The thermodynamics of drug-DNA interactions: ethidium bromide and propidium iodide.

We report the first calorimetrically-derived characterization of the thermodynamics of ethidium bromide (EB) and propidium iodide (PI) binding to a series of nucleic acid host duplexes. Our spectroscopic and calorimetric measurements yield the following results: 1) At low salt (16mM Na+) and 25 degrees C. PI binds more strongly than EB to a given host duplex. The magnitude of this PI preference depends only marginally on base sequence, with AT base pairs showing a greater PI preference than GC base pairs. 2) The enhanced binding of PI relative to EB at low salt and 25 degrees C reflects a more favorable entropic driving force for PI binding. 3) The PI binding preference diminishes at higher salt concentrations (216mM). In other words, the binding preference is electrostatic in origin. 4) The salt dependence of the binding constants (delta lnKb/delta ln[Na+]) reveal that PI binds as a dication while EB binds as a monocation. 5) PI and EB both exhibit impressive enthalpy-entropy compensations when they bind to the deoxy homopolymers poly dA.poly dT and poly dA.poly dU. We have observed a similar enthalpy-entropy compensation for netropsin binding to the poly dA.poly dT homopolymer duplex.
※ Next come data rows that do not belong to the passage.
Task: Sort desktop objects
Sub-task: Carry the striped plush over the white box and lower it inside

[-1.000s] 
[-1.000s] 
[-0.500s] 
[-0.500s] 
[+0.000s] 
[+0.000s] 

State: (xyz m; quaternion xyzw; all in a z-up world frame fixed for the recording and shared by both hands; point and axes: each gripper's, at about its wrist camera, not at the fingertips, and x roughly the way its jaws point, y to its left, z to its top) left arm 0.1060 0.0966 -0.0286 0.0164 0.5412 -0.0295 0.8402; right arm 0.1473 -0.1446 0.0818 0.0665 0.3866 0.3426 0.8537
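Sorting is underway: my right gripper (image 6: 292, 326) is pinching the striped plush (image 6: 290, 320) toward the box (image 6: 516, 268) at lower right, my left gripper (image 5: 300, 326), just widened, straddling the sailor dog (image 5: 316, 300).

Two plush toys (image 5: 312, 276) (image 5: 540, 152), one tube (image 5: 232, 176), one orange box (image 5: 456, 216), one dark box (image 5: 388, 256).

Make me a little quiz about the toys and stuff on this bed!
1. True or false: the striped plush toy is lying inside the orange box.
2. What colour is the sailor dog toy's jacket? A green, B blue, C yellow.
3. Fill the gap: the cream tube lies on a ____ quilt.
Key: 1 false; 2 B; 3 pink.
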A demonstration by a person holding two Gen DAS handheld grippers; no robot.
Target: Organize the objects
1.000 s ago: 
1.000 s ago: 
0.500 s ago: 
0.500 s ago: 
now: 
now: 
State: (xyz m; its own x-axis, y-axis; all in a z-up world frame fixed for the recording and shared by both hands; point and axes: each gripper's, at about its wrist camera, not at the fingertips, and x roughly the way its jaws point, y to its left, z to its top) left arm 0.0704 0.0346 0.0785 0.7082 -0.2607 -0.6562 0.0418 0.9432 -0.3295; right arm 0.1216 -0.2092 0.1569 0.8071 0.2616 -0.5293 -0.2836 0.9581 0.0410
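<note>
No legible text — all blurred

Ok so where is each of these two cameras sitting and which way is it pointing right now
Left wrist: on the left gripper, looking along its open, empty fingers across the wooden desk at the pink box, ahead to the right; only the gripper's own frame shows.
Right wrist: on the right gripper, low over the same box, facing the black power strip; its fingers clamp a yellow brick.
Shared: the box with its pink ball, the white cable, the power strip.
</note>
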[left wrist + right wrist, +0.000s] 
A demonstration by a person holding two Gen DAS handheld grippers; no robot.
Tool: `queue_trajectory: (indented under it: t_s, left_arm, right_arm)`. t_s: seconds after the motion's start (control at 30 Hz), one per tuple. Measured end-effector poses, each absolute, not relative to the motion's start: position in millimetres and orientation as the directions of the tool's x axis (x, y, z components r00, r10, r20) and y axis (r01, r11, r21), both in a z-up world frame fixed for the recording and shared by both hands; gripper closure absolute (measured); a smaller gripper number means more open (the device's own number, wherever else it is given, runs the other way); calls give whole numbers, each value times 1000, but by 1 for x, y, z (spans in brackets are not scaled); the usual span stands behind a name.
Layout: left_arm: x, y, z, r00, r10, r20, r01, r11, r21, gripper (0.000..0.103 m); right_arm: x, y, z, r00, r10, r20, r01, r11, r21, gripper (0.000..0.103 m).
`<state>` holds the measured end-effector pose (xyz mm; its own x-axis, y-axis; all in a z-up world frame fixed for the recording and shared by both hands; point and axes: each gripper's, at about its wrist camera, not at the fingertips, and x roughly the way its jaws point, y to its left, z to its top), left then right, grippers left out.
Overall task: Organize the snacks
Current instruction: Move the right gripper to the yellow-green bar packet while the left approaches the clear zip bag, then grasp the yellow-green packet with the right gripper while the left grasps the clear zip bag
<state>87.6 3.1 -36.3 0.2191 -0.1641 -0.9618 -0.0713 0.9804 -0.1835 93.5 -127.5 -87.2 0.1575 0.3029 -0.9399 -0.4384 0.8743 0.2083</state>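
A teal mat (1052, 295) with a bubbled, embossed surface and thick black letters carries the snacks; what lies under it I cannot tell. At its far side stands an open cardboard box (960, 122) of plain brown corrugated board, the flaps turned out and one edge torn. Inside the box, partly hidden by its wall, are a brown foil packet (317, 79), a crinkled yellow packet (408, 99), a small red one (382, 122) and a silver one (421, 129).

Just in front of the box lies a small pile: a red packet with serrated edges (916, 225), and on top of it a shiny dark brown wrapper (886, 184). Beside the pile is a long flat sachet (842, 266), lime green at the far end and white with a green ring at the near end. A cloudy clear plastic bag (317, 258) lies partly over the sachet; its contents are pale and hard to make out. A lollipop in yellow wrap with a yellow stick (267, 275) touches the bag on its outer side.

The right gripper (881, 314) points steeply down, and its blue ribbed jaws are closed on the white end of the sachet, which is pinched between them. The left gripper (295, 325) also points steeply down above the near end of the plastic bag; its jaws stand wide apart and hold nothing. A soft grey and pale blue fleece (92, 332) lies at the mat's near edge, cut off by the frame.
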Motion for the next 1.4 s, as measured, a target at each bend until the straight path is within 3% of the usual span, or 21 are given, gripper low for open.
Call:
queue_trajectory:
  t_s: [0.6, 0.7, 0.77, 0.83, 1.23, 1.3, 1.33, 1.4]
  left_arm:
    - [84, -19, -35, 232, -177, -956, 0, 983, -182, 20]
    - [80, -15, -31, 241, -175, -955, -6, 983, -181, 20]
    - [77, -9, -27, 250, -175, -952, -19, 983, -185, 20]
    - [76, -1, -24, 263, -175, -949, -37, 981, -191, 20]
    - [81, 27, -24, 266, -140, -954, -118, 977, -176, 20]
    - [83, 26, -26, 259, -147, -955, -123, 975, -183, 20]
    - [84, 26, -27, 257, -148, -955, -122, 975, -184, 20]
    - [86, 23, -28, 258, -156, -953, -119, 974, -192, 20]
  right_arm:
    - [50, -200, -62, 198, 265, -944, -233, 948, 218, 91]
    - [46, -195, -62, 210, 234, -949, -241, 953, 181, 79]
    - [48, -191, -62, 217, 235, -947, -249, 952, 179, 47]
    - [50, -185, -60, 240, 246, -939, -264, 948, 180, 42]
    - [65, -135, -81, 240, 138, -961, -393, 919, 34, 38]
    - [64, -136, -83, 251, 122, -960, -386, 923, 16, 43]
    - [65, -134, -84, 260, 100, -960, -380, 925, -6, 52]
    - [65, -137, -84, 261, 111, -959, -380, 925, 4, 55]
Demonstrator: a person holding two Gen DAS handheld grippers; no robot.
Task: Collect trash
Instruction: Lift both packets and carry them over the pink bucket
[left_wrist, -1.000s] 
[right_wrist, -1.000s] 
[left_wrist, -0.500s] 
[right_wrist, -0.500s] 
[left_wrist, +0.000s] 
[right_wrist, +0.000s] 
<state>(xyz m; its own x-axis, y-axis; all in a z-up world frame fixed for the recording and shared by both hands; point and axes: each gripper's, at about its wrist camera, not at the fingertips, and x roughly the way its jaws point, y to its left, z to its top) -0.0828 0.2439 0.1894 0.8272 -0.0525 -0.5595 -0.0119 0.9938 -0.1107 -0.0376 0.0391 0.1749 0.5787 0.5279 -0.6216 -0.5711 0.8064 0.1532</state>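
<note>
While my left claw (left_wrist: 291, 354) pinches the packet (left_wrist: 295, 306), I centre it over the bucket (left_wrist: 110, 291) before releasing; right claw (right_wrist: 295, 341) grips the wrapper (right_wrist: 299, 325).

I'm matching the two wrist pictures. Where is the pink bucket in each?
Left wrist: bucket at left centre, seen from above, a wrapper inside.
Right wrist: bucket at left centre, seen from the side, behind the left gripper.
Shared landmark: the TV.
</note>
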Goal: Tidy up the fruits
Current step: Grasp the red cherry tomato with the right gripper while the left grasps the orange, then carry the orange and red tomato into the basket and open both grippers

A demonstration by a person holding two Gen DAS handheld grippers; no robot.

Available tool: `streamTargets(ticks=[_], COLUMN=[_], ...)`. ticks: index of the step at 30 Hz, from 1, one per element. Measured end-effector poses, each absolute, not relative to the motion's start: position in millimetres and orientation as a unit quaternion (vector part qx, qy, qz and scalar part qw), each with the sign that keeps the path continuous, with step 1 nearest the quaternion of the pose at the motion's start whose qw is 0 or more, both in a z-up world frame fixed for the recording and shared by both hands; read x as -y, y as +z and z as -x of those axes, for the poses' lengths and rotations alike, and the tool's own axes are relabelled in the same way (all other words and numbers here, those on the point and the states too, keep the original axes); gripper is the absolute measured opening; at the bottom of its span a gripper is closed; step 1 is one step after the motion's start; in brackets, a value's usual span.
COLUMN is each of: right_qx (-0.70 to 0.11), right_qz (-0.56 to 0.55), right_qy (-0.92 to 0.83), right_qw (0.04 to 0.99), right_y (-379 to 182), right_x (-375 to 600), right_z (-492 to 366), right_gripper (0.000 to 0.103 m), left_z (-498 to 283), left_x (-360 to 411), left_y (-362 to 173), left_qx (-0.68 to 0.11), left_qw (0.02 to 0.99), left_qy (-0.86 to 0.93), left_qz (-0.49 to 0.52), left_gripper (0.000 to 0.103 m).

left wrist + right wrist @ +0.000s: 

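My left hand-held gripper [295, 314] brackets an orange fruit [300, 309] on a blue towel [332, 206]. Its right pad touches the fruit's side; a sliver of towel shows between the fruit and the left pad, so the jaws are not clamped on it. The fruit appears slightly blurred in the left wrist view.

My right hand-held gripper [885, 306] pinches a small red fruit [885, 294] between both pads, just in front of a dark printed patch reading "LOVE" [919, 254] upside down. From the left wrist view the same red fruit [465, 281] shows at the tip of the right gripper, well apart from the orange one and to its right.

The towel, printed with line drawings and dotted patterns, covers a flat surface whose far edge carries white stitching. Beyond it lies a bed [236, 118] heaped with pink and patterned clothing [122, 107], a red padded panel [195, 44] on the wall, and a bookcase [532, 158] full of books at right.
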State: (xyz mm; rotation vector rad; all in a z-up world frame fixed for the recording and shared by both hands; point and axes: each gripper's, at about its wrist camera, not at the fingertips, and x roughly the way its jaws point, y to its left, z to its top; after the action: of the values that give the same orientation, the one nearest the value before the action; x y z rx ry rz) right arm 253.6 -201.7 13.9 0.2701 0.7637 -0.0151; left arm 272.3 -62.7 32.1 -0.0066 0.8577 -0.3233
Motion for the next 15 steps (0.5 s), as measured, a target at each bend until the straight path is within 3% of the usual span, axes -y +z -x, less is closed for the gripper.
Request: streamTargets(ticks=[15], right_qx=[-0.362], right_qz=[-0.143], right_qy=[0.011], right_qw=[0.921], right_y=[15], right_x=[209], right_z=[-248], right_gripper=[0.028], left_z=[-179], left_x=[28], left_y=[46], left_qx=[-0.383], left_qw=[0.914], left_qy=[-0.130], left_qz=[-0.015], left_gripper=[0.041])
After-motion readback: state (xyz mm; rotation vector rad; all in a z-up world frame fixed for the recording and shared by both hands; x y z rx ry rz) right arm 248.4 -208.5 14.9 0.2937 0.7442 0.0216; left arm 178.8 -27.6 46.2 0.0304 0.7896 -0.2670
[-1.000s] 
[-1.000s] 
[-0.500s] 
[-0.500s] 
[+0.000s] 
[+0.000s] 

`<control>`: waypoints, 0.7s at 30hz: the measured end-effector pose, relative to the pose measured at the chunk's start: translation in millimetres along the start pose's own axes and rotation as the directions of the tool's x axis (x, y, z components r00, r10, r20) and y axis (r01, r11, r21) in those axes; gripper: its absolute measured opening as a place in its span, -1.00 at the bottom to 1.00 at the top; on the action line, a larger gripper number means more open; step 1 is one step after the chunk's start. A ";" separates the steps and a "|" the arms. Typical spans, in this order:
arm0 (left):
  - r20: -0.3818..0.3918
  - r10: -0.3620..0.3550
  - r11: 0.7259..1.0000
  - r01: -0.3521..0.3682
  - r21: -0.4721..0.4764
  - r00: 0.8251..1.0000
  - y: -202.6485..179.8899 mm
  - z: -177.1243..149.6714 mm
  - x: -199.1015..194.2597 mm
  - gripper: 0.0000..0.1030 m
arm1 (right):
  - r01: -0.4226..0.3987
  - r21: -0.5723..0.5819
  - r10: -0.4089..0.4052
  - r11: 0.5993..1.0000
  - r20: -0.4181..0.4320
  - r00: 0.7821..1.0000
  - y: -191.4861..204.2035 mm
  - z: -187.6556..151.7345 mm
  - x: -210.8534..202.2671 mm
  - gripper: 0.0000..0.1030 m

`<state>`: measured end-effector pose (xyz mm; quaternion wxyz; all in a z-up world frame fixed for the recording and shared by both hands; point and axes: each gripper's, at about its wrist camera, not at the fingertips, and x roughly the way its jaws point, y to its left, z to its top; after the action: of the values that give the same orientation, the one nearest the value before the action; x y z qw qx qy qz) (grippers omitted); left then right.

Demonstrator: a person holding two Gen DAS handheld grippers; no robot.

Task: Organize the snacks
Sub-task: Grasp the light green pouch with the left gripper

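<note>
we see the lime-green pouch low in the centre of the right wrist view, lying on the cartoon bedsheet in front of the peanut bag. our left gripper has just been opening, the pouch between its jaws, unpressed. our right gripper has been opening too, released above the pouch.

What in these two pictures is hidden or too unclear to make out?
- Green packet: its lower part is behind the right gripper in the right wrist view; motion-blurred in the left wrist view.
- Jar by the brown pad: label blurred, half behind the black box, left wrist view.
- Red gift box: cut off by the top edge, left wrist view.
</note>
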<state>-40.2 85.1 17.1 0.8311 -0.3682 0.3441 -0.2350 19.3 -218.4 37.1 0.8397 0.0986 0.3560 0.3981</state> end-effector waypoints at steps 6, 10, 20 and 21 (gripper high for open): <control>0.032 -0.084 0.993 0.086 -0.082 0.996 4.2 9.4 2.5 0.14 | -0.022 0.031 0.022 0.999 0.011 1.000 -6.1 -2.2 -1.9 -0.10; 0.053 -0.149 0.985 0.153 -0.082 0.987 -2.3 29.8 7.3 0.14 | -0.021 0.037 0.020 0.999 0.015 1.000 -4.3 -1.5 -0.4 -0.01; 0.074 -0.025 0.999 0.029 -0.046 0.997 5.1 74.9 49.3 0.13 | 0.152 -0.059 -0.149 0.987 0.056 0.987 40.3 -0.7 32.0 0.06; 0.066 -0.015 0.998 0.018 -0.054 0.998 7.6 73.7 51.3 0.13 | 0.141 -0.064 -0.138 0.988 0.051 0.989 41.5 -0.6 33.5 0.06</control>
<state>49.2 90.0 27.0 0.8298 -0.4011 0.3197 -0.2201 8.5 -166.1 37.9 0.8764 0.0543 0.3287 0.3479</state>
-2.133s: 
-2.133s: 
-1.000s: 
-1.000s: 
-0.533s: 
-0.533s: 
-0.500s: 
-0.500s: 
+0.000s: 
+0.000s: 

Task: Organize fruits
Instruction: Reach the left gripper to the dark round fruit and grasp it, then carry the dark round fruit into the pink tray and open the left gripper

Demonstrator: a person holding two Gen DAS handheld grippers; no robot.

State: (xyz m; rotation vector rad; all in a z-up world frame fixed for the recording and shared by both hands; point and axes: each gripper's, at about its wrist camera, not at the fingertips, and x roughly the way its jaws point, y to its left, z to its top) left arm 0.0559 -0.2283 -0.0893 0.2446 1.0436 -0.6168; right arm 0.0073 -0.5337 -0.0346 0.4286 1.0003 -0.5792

We therefore conclude that the compensation phenomenon is an intrinsic property of the host duplex rather than reflecting a property of the binding ligand. 6) When either PI or EB bind to the corresponding ribo homopolymer (poly rA.poy rU) we do not observe the enthalpy-entropy compensation that characterizes the binding to the deoxy homopolymer. 7) EB and PI both bind more strongly to poly d(AT).poly d(AT) than to poly d(AU).poly d(AU). Specifically, the absence of the thymine methyl group in poly d(AU).poly d(AU) reduces the binding constant of both drugs by a factor of four. This reduction in binding is due to a less favorable entropy change. In this paper we present and discuss possible molecular origins for our observed thermodynamic and extra-thermodynamic data. In particular, we evoke solvent effects involving both the drugs and the host duplexes when we propose molecular interpretations which are consistent with our thermodynamic data.